Work to be completed:
In the material below, please retype the lines from the very first through the one with "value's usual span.", exactly and without pictures.

______________________________

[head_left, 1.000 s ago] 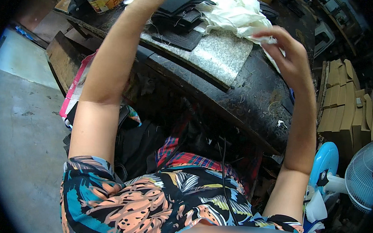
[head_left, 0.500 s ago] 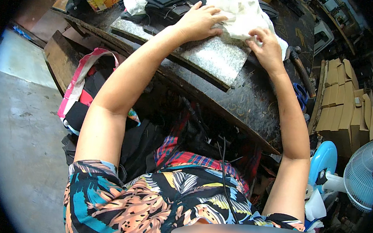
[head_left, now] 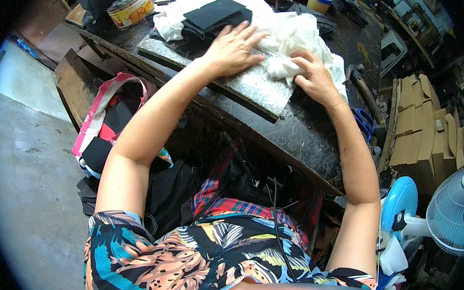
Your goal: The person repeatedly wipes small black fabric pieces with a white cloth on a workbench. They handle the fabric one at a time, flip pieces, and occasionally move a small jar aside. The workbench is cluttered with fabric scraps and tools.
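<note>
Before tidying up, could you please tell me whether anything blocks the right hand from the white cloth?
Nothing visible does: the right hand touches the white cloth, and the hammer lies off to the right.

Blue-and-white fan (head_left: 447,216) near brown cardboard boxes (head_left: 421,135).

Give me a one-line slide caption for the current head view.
Left hand spread at flat black fabric pieces, right hand on crumpled white cloth, at a speckled grey slab.
</note>
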Available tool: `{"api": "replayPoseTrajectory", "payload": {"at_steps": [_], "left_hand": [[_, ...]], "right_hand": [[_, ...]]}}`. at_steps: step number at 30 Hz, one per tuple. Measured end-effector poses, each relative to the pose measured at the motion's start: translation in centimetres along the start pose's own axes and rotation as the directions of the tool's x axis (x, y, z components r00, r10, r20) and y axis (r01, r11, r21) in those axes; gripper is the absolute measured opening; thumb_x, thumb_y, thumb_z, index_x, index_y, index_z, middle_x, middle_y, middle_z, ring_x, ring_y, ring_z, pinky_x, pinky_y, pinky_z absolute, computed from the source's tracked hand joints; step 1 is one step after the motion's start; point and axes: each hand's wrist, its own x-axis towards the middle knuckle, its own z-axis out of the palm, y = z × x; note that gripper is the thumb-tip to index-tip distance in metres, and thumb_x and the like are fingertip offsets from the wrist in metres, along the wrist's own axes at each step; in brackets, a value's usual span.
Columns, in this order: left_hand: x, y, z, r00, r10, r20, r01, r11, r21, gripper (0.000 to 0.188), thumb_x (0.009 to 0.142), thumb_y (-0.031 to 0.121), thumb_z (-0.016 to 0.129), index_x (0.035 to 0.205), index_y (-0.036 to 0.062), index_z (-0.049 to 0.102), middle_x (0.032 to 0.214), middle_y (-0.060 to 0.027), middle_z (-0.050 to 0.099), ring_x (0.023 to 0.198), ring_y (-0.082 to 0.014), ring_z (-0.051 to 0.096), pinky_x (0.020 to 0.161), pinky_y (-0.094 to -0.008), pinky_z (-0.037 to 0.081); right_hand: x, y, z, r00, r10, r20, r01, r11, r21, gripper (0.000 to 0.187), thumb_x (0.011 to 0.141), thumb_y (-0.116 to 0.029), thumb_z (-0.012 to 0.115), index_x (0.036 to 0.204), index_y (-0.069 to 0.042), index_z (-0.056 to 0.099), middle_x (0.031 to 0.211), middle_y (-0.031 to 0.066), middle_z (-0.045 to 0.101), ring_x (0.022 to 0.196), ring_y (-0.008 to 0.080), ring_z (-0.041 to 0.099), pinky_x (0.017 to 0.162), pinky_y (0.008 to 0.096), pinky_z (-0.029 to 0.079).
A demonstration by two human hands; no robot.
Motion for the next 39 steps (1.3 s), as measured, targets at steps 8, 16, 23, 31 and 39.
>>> {"api": "replayPoseTrajectory", "payload": {"at_steps": [8, 16, 23, 31, 39], "left_hand": [[1.0, -4.4, 2.3, 0.985, -0.163, 0.051, 0.164, 0.987, -0.002, 0.088, 0.085, 0.076, 0.039, 0.151, 0.019, 0.026, 0.153, -0.0136, 0.031, 0.145, -0.0306, 0.022, 0.117, -0.0507, 0.016], [1.5, 2.4, -1.6, 0.789, -0.037, -0.613, -0.212, 0.92, -0.329, 0.058, 0.079, 0.025, 0.061, 0.135, 0.0139, 0.047, 0.142, -0.0135, 0.044, 0.129, -0.0331, 0.042, 0.109, -0.0464, 0.031], [-0.3, 4.5, -2.8, 0.942, -0.209, -0.26, -0.084, 0.605, -0.791, 0.043, 0.095, 0.033, 0.052, 0.129, 0.0082, 0.054, 0.117, -0.0151, 0.058, 0.108, -0.0268, 0.057, 0.092, -0.0387, 0.047], [-2.7, 7.4, -2.1, 0.966, 0.115, -0.233, -0.202, 0.898, -0.39, 0.028, 0.077, 0.01, 0.067, 0.105, 0.0136, 0.066, 0.089, -0.0083, 0.065, 0.091, -0.0291, 0.06, 0.08, -0.0395, 0.051], [-5.6, 4.6, -6.2, 0.931, -0.105, -0.349, -0.119, 0.818, -0.563, 0.022, 0.079, -0.003, 0.06, 0.097, 0.0082, 0.067, 0.088, -0.0098, 0.064, 0.084, -0.025, 0.061, 0.077, -0.0331, 0.049]], "right_hand": [[-3.8, 3.3, -4.1, 0.874, 0.453, 0.174, -0.41, 0.499, 0.763, 0.029, 0.084, -0.005, 0.052, 0.109, 0.002, 0.066, 0.102, 0.002, 0.066, 0.097, 0.0123, 0.059, 0.091, 0.027, 0.045], [-3.2, 0.2, -3.1, 0.877, 0.449, 0.173, -0.452, 0.646, 0.615, 0.037, 0.092, -0.02, 0.059, 0.125, -0.007, 0.06, 0.111, 0.0025, 0.065, 0.105, 0.0154, 0.058, 0.097, 0.0301, 0.043], [-1.8, -1.6, -4.9, 0.961, 0.265, 0.074, -0.247, 0.715, 0.654, 0.039, 0.08, 0.003, 0.046, 0.113, -0.001, 0.067, 0.114, 0.0094, 0.067, 0.105, 0.0164, 0.061, 0.099, 0.0287, 0.045], [-0.4, 1.4, -0.3, 0.96, 0.277, -0.041, -0.226, 0.855, 0.466, 0.04, 0.095, -0.008, 0.047, 0.135, -0.008, 0.051, 0.118, 0.0152, 0.065, 0.109, 0.0232, 0.061, 0.095, 0.0331, 0.046], [-1.1, 1.8, -0.5, 0.966, 0.259, 0.003, -0.22, 0.813, 0.54, 0.044, 0.098, -0.011, 0.044, 0.141, -0.007, 0.044, 0.134, 0.0115, 0.057, 0.124, 0.0223, 0.052, 0.106, 0.0336, 0.038]]}}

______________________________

Response to the exercise:
[head_left, 1.000 s ago] 
[head_left, 0.500 s ago] 
[head_left, now] 
Your goal: The person repeatedly wipes small black fabric pieces with a white cloth on a workbench. They handle the fabric one at a time, flip pieces, and occasionally move a small jar aside. The workbench is cluttered with fabric scraps and tools.
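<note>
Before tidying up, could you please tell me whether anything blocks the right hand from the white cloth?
Nothing visible does: the right hand touches the white cloth, and the hammer lies off to the right.

Blue-and-white fan (head_left: 447,216) near brown cardboard boxes (head_left: 421,135).

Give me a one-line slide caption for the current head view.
Left hand spread at flat black fabric pieces, right hand on crumpled white cloth, at a speckled grey slab.
</note>
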Available tool: `{"api": "replayPoseTrajectory", "payload": {"at_steps": [_], "left_hand": [[_, ...]], "right_hand": [[_, ...]]}}`. at_steps: step number at 30 Hz, one per tuple. Measured end-effector poses, each relative to the pose measured at the motion's start: translation in centimetres along the start pose's own axes and rotation as the directions of the tool's x axis (x, y, z components r00, r10, r20) and y axis (r01, r11, r21) in those axes; gripper is the absolute measured opening; thumb_x, thumb_y, thumb_z, index_x, index_y, index_z, middle_x, middle_y, middle_z, ring_x, ring_y, ring_z, pinky_x, pinky_y, pinky_z absolute, computed from the source's tracked hand joints; step 1 is one step after the motion's start; point and axes: each hand's wrist, its own x-axis towards the middle knuckle, its own z-axis out of the palm, y = z × x; note that gripper is the thumb-tip to index-tip distance in metres, and thumb_x and the like are fingertip offsets from the wrist in metres, along the wrist's own axes at each step; in brackets, a value's usual span.

The response to the exercise is now finished.